However, it may be practically infeasible to directly maximize the log probability in Eq 2 since computing the full softmax would have a cost proportional to the number of companies and titles, which are usually very large. For example, there are in the order of millions of companies in U.S. alone and hundreds of thousands even after aggressive pre-processing. To improve scalability, the “sampled softmax” strategy may be adopted to approximately maximize Eq 2. The basic idea is instead of performing softmax over the entire output space, a subset (e.g., 50) of companies/titles may be randomly sampled softmax may be applied over this much smaller space.

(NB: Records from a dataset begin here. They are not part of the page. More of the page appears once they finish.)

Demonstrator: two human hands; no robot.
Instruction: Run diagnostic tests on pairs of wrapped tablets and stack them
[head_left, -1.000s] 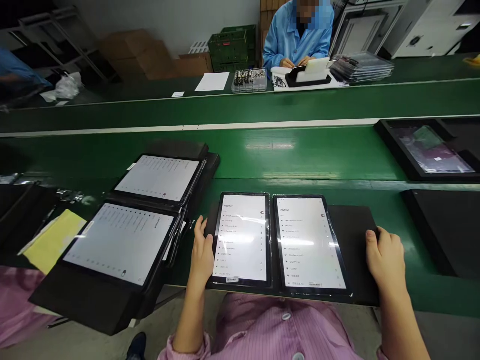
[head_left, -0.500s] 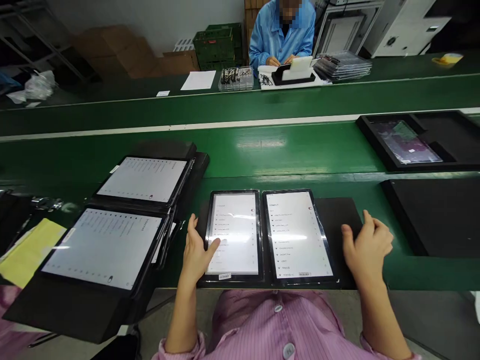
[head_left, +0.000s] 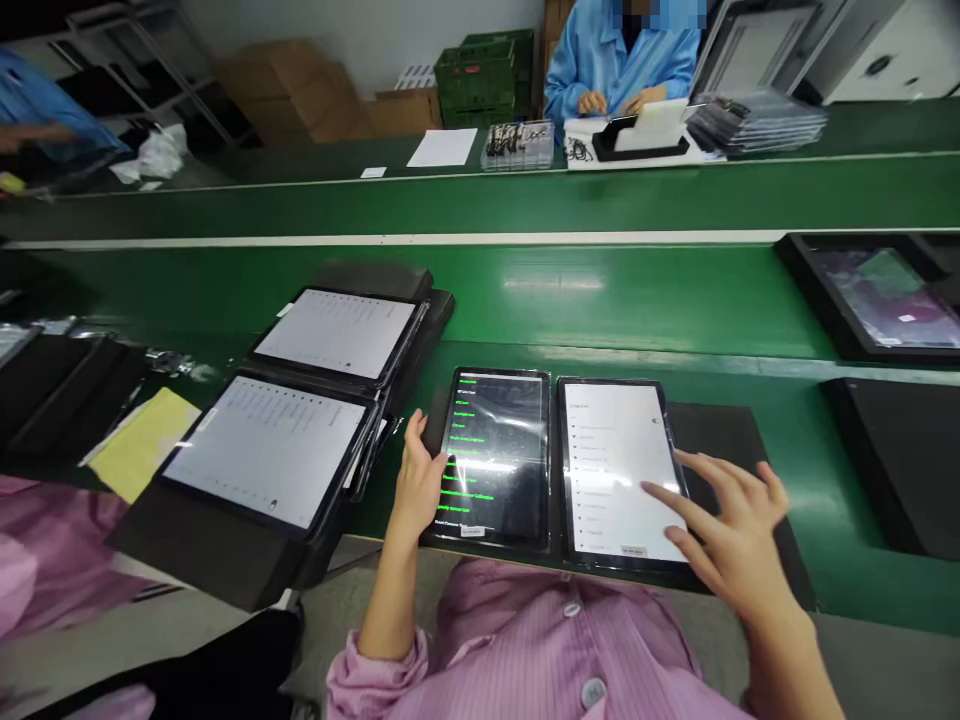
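Observation:
Two tablets lie side by side before me on a black pad. The left tablet (head_left: 499,455) shows a dark screen with green lines of text. A white list headed "Internet" fills the right tablet (head_left: 619,470). My left hand (head_left: 421,480) rests at the left tablet's left edge, thumb and fingers apart. Over the lower right of the right tablet is my right hand (head_left: 727,520), fingers spread, one fingertip over the screen; whether it touches cannot be made out.
Two lit tablets (head_left: 262,450) (head_left: 341,333) lie on black trays at the left, near a yellow cloth (head_left: 146,440). Black trays (head_left: 907,460) stand at the right. A person in blue (head_left: 622,60) sits across the green belt (head_left: 555,300).
The left tablet's screen went from a white list to dark with green text. My right hand moved left over the right tablet. The view shifted, and a blue sleeve appeared at the upper left.

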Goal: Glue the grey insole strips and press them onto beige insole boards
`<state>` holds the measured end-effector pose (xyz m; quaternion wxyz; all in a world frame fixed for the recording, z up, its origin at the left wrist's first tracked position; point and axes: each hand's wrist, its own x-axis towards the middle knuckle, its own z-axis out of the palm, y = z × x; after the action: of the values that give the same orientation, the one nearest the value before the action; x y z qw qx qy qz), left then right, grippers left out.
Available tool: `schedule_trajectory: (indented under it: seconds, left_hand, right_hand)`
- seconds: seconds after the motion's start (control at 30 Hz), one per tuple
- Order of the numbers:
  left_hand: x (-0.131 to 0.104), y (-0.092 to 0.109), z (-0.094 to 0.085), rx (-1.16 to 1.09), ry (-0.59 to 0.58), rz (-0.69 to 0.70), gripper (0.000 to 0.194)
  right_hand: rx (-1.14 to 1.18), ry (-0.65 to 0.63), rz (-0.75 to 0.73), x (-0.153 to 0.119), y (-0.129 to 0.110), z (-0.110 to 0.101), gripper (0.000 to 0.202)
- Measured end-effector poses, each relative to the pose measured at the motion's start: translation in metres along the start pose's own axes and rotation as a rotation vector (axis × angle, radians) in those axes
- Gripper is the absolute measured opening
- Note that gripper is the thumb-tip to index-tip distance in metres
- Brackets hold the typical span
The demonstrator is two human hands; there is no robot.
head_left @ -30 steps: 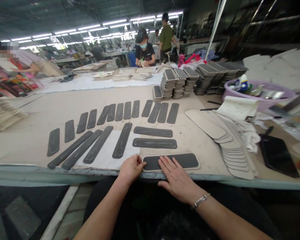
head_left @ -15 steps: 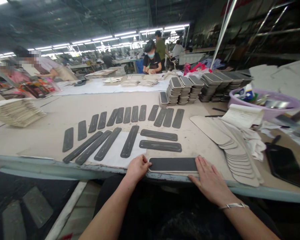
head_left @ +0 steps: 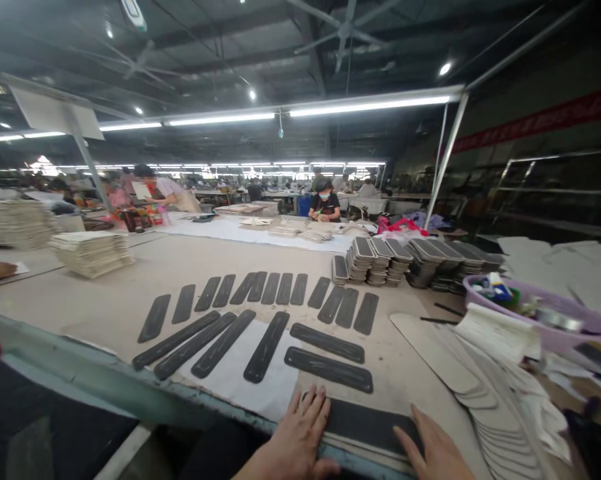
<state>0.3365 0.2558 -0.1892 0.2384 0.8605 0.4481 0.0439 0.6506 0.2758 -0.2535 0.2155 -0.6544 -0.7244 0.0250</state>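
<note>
Left hand (head_left: 300, 437) flat, fingers spread, now pressing the left end of the dark padded strip (head_left: 367, 423), not gripping; right hand (head_left: 433, 453) open at its right end, shifted outward from the middle a second ago, clasping nothing; strip lying at the near counter (head_left: 105, 293) edge, apparently smoothed end to end. Beyond: loose dark strips (head_left: 327, 343) in rows; pale backing pieces (head_left: 460, 373) fanned rightward; finished stacks (head_left: 370, 260) further back; nothing obstructing.

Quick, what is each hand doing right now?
Left hand: open, fingers flat on the dark strip.
Right hand: open, flat at the strip's right end.
</note>
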Motion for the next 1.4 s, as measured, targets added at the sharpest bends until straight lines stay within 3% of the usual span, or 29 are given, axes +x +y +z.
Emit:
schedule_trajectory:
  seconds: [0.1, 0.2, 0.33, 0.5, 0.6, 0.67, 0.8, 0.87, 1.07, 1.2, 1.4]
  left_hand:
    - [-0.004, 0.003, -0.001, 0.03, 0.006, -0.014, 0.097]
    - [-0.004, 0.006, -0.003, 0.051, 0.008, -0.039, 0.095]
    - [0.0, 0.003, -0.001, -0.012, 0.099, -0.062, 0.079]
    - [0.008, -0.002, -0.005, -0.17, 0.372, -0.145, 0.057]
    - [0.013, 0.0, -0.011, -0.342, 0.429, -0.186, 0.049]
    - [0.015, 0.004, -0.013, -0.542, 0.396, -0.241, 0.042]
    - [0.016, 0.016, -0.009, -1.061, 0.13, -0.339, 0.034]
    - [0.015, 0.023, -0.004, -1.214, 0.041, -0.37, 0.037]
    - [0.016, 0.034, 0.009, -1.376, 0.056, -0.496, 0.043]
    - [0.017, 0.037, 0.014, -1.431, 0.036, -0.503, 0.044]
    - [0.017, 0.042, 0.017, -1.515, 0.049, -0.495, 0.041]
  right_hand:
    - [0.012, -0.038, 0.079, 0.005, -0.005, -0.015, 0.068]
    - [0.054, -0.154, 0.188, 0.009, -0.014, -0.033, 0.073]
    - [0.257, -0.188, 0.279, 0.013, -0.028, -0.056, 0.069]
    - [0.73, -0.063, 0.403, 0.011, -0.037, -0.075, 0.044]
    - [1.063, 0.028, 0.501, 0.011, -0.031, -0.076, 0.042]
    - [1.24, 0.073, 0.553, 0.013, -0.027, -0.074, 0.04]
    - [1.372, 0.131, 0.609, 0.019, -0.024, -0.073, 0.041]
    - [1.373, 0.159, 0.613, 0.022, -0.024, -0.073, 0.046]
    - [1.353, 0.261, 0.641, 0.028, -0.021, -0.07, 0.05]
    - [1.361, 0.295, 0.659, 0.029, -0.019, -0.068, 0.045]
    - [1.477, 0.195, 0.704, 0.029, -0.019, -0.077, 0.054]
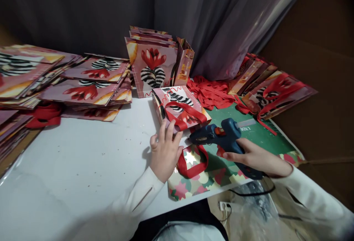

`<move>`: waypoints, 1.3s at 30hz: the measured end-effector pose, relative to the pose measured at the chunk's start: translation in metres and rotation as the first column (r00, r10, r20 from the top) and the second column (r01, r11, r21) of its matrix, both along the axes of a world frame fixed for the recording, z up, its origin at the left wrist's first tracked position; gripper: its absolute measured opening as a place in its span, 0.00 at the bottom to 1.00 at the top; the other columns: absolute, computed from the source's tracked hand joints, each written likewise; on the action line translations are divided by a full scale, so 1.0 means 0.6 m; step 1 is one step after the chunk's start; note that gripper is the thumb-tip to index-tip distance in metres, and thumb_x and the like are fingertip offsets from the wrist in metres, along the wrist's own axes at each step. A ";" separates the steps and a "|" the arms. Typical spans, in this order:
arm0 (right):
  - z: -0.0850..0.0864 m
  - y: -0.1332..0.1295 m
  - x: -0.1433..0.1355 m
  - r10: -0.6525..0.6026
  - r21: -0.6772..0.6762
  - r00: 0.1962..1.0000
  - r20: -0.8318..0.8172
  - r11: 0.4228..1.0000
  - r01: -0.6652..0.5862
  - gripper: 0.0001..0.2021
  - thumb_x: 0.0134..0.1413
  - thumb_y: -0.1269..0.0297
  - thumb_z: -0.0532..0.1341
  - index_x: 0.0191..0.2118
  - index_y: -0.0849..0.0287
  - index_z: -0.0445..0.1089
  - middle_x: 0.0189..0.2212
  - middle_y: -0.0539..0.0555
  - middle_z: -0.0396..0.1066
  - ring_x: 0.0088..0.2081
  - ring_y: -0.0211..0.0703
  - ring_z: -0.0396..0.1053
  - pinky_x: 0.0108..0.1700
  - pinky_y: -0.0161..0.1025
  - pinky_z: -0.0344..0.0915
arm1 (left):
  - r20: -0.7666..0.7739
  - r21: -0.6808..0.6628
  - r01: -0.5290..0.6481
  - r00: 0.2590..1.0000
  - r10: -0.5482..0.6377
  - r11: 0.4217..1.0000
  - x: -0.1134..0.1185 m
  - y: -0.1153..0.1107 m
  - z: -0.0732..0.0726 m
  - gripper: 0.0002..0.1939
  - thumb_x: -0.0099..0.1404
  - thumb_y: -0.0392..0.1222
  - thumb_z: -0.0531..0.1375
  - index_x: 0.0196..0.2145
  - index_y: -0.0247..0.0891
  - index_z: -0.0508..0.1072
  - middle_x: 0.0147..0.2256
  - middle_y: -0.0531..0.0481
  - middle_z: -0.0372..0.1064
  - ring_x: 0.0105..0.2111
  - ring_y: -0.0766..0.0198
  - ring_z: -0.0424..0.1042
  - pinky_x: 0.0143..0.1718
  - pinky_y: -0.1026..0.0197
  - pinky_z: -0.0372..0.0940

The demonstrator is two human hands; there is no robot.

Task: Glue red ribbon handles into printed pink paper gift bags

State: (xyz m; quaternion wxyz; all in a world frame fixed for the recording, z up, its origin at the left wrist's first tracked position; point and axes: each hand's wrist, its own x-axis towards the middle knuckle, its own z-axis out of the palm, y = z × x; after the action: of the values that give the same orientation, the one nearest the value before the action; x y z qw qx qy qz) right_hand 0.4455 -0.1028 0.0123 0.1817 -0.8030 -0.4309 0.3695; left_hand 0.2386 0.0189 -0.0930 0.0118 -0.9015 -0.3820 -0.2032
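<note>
My right hand (253, 156) is wrapped round the handle of a blue hot glue gun (229, 134), its nozzle pointing left, close to the near edge of a paper gift bag (177, 102). That bag lies flat, printed with a red flower and black-and-white stripes, a red ribbon handle (190, 112) across its top. Fingers stretched, my left hand (166, 154) rests its fingertips at the bag's near edge; whether they press on it I cannot tell. A loop of red ribbon (193, 171) lies just right of this hand, over a patterned green sheet (218, 174).
Stacks of flat bags (80, 89) cover the table's left back, beside a red ribbon roll (47, 115). Bags stand upright (153, 62) against the grey curtain (110, 12). A red ribbon heap (211, 91) and more bags (276, 93) sit right. A black cord (253, 193) hangs below.
</note>
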 end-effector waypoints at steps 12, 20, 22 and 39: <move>-0.042 -0.128 0.051 -0.635 0.006 0.678 -0.369 0.728 0.685 0.20 0.34 0.52 0.72 0.29 0.54 0.64 0.18 0.46 0.67 0.19 0.42 0.67 0.20 0.36 0.65 | 0.019 0.023 -0.002 1.000 0.001 1.000 -0.002 0.004 -0.006 0.12 0.68 0.41 0.54 0.48 0.42 0.72 0.64 0.41 0.55 0.65 0.50 0.50 0.50 0.45 0.54; -0.102 -0.134 0.109 -0.551 0.141 0.500 -0.669 0.566 0.812 0.19 0.44 0.56 0.68 0.43 0.54 0.70 0.37 0.55 0.78 0.33 0.52 0.78 0.32 0.43 0.75 | 0.019 0.080 0.002 1.000 -0.003 0.997 -0.010 0.013 -0.010 0.13 0.69 0.46 0.53 0.47 0.41 0.72 0.63 0.40 0.57 0.65 0.48 0.51 0.50 0.44 0.52; -0.118 -0.099 0.130 -0.567 0.149 0.499 -0.656 0.550 0.822 0.16 0.44 0.60 0.69 0.40 0.57 0.70 0.32 0.55 0.78 0.31 0.49 0.77 0.29 0.39 0.74 | 0.040 0.087 0.008 0.999 -0.011 0.996 -0.014 0.017 -0.013 0.14 0.68 0.49 0.55 0.46 0.41 0.72 0.62 0.39 0.58 0.65 0.47 0.52 0.51 0.44 0.52; -0.190 -0.048 0.176 -0.574 0.392 0.655 0.491 0.817 0.422 0.24 0.47 0.44 0.58 0.37 0.63 0.72 0.33 0.64 0.73 0.38 0.59 0.70 0.38 0.48 0.65 | 0.214 0.151 -0.050 0.977 0.016 0.987 -0.022 0.039 -0.017 0.09 0.66 0.46 0.59 0.33 0.42 0.77 0.56 0.42 0.66 0.58 0.46 0.64 0.53 0.45 0.48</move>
State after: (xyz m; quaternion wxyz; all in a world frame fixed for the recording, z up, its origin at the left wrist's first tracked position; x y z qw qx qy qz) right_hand 0.5513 -0.1317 -0.1017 0.2307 -0.9351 -0.2683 -0.0189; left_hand 0.2252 0.0426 -0.1030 0.0447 -0.8645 -0.3790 -0.3270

After learning, it may become straightforward to predict the user's next career move. Suppose a user u's career path has been observed until time T and it is desired to predict what u's next company and title would be. The hidden states vector m_Tmay be obtained, which captures all the contextual information and the career path dynamics up until time T. At 630, the next company and title may be predicted using the full softmax to get the full distribution over the next company, title and the top-K most probable results may be selected.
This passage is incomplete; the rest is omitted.